Our case is typical in its clinical presentation and behavior, except for the peculiarities mentioned above. We would, however, emphasize the rarity of this histiocytopathy and the difficulties in diagnosing it. Indeed, GEH mimics various non-LC histiocytoses, most notably BCH, this latter being histologically closely related to GEH. However, the localization of the eruption to the head and neck and the appearance of the disease only in children seem to be distinctive features of BCH. Among the other non-LC histiocytoses, juvenile xanthogranuloma, papular xanthoma and xanthoma disseminatum may be easily excluded in view of the colour of the lesions and the presence of both foamy cells and Touton giant cells. Finally, multicentric reticulohistiocytosis is ruled out because of the absence of arthritis and the lack of giant cells with ground-glass cytoplasm. Other than non-LC histiocytoses, several diseases, such as sarcoidosis, urticaria pigmentosa, lymphoma and xanthomata, may represent a problem in differential diagnosis only from a clinical point of view.

References

1. Winkelmann RK, Muller SA. Generalized eruptive histiocytoma: a benign papular histiocytic reticulosis. Arch Dermatol 1963; 88: 586-96.

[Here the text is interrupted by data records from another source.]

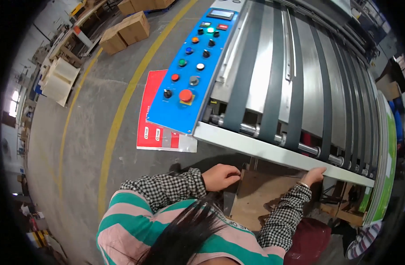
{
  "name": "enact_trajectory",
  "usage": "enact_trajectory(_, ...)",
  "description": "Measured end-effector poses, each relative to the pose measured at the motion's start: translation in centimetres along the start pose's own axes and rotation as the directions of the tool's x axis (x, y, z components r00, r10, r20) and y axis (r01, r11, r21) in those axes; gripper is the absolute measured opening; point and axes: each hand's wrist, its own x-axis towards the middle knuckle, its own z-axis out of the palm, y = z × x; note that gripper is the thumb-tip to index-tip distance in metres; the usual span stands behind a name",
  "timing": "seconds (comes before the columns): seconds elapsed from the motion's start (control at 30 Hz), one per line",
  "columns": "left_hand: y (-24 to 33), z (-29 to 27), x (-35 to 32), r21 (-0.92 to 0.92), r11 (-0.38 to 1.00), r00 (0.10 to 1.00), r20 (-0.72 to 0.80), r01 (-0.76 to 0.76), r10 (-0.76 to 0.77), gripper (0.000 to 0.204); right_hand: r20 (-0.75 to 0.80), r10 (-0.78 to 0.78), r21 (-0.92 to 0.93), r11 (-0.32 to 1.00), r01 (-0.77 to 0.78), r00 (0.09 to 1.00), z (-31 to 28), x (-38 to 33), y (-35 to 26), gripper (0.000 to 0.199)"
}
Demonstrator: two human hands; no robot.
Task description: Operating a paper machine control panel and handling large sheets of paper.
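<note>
The person's left hand grips the left edge of a brown cardboard stack, fingers curled over it. The right hand rests at the stack's far right corner, just under the conveyor's metal front rail; whether its fingers pinch the board cannot be told. The blue control panel lies far left.
</note>
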Motion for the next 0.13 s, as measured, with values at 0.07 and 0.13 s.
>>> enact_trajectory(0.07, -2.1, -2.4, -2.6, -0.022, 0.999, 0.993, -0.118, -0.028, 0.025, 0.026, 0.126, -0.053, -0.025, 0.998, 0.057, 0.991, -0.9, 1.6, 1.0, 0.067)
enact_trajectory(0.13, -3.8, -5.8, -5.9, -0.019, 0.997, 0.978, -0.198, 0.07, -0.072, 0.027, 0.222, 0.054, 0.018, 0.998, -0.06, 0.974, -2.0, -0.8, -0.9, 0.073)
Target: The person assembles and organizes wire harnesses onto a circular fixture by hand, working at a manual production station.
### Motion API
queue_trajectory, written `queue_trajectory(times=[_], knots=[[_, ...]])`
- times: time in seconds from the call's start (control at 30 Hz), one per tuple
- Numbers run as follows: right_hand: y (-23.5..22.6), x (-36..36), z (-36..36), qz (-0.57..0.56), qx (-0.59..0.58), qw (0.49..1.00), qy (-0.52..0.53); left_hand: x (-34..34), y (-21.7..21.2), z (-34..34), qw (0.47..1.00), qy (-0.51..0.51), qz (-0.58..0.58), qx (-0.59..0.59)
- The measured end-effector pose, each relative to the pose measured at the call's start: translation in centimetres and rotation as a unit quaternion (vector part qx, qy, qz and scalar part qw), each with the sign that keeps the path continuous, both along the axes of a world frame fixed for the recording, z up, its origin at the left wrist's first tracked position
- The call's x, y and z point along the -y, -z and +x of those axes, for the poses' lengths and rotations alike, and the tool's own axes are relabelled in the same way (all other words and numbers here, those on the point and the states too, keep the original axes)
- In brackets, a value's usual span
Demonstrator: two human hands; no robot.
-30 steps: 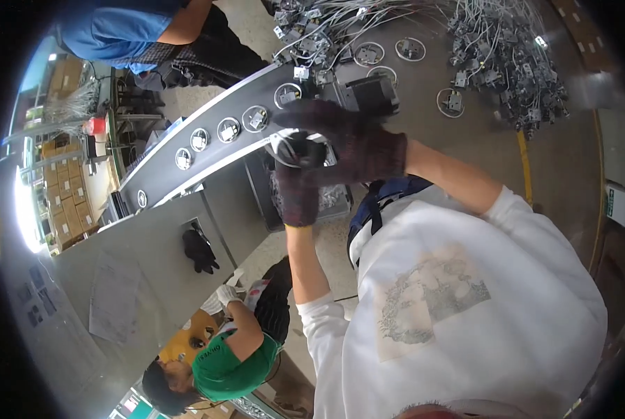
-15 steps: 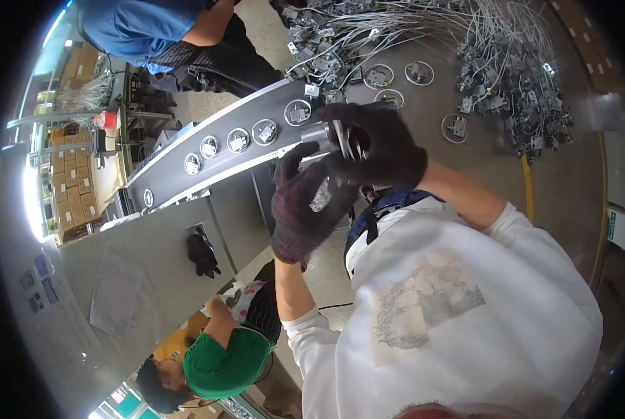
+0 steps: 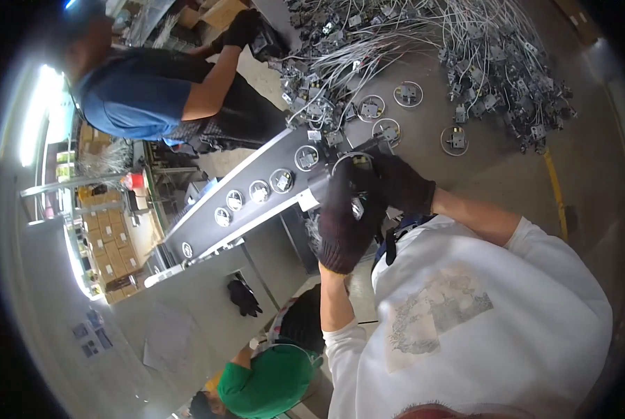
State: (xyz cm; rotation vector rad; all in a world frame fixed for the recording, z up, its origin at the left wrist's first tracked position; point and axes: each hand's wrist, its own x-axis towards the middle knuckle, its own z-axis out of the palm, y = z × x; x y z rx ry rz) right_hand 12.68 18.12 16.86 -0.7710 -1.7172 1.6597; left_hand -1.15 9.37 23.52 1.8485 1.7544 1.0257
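Right of the belt (image 3: 288,157), our knit-gloved left hand (image 3: 347,223) curls round a pale cable coil (image 3: 359,160), arc bowing away from us, long axis hidden; we cannot tell whether our right hand (image 3: 404,186) grips. Along the belt lie wire-ringed metal units (image 3: 258,191).

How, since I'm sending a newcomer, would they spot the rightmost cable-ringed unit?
Find the grey table beyond the right hand. Just below the left edge of the right-hand wired heap lies the metal unit ringed by white cable, farther right than every other ringed one.
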Motion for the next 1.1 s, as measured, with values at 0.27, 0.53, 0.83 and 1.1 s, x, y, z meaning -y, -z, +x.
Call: queue_trajectory(times=[0.27, 0.53, 0.83, 1.1], knots=[[-0.8, -2.4, 1.8, 0.101, -0.025, 0.995, -0.002, -0.9, -0.3, 0.5, 0.958, -0.111, -0.05, 0.261], [-1.8, -0.5, 1.9, -0.027, -0.094, 0.995, 0.035, -3.3, 4.1, 0.5, 0.995, -0.059, 0.083, 0.018], [0.6, -4.8, 8.3, -0.016, 0.08, 0.996, -0.028, -3.5, 5.2, 2.2, 0.953, -0.158, -0.093, 0.243], [8.3, -7.8, 13.1, -0.097, 0.269, 0.958, 0.022, -2.6, 7.0, 2.5, 0.968, -0.135, -0.092, 0.193]])
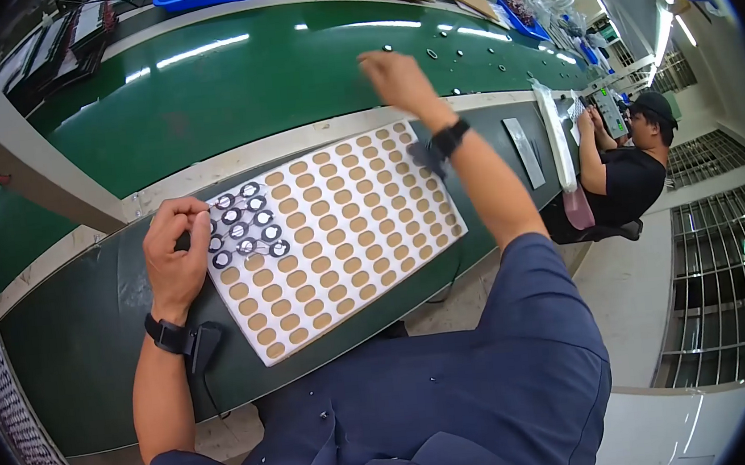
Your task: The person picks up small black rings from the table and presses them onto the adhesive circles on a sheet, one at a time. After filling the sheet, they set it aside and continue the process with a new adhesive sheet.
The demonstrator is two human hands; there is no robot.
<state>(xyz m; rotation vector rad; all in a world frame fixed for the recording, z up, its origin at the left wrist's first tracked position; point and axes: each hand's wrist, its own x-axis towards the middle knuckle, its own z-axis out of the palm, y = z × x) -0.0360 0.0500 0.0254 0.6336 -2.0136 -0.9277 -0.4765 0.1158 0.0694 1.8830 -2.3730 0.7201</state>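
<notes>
Curled narrow at the left hand (179, 251), just beside the dark parts (231, 216); cannot tell of anything held. Bunched at the right hand (393, 78), over the green surface (285, 70); cannot tell there either. Laid flat between the two on the bench (86, 332): tray (331, 263), slanted along its long axis from near left to far right. Extended nearly straight up from below, with the left forearm; angled forward and leftward, with the right. Pale and flat, with rows of tan oval cells; round, black-rimmed and white-centred, clustered in the far-left corner.
</notes>
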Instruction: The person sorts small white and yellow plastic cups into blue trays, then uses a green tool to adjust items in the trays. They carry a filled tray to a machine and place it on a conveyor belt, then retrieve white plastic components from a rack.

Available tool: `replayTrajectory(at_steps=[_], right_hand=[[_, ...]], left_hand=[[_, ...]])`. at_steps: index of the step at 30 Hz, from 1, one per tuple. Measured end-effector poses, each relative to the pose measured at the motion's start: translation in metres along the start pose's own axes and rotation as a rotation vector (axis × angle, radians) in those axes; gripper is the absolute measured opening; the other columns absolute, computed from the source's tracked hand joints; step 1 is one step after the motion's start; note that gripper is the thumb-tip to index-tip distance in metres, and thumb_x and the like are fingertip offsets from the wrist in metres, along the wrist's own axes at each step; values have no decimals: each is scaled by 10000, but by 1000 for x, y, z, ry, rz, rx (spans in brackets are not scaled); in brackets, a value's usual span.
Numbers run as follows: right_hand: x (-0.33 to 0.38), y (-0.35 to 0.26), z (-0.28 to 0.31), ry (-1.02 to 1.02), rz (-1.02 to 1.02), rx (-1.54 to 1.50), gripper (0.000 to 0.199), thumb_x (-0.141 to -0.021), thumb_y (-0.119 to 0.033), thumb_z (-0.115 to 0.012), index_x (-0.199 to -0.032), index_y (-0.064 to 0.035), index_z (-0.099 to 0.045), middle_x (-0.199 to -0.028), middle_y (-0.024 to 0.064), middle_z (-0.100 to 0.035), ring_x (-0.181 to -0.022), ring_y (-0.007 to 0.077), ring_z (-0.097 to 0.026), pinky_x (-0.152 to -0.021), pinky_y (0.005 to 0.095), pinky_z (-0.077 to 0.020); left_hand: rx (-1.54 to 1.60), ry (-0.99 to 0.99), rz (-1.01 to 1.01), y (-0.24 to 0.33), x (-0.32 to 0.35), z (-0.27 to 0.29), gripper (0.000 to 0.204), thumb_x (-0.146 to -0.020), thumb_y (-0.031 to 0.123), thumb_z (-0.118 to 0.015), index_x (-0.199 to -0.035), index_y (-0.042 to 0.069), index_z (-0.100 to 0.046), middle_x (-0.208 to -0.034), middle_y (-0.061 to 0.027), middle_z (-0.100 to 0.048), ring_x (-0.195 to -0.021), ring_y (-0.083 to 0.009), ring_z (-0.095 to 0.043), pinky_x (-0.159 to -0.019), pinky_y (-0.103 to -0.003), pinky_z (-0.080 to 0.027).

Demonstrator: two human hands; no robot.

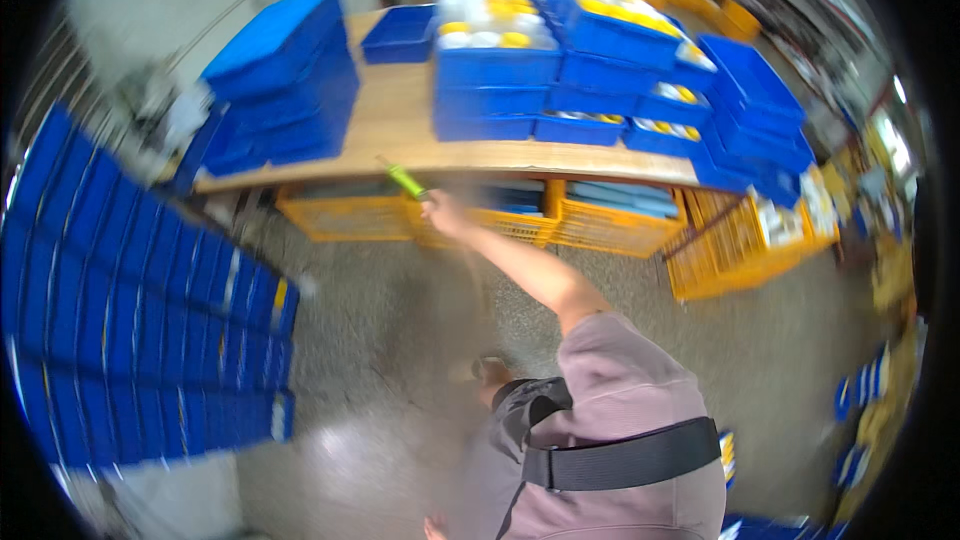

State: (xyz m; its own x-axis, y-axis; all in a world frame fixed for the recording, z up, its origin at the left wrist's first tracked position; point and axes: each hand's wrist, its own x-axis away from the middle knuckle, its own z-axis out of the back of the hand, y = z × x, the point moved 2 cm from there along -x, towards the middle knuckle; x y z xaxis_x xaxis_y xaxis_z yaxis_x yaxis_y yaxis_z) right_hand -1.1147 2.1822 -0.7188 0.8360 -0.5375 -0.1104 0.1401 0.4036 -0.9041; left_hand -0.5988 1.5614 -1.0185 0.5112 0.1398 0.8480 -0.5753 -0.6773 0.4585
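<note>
My right hand (450,217) reaches out toward the front edge of the wooden table (410,145). Its fingers are closed around a slim yellow-green hand tool (404,180) with a thin pointed tip, slanting up and to the left. Blur keeps me from telling the tool's exact kind. The tip shows over the tabletop's front edge. Of my left hand (435,529), only a small part shows at the lower edge, so its fingers and anything in them are hidden.
Blue bins (497,70) with white and yellow round pieces stand stacked on the table. More blue bins (285,80) are at its left end. Yellow crates (615,220) sit beneath. A tall stack of blue bins (140,310) rises at the left from the grey floor (350,420).
</note>
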Motion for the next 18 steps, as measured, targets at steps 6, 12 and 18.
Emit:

2. Caputo R, Ermacora E, Gelmetti C, Berti E, Gianni E, Nigro A. Generalized eruptive histiocytoma in children. J Am Acad Dermatol 1987; 17: 449-54.

3. Winkelmann RK. Cutaneous syndromes of non X histiocytosis. Arch Dermatol 1981; 117: 667-72.

4. Caputo R, Alessi E, Allegra F. Generalized eruptive histiocytoma: a clinical, histologic, and ultrastructural study. Arch Dermatol 1981; 117: 216-21.

5. Gianotti R, Alessi E, Caputo R. Benign cephalic histiocytosis: a distinct entity or a part of a wide spectrum of histiocytic proliferative disorders of children? Am J Dermatopathol 1993; 15: 315-9.

6. Repiso T, Roca-Miralles M, Kanitakis J, Castells-Rodellas A. Generalized eruptive histiocytoma evolving into xanthoma disseminatum in a 4-year-old boy. Br J Dermatol 1995; 132: 978-82.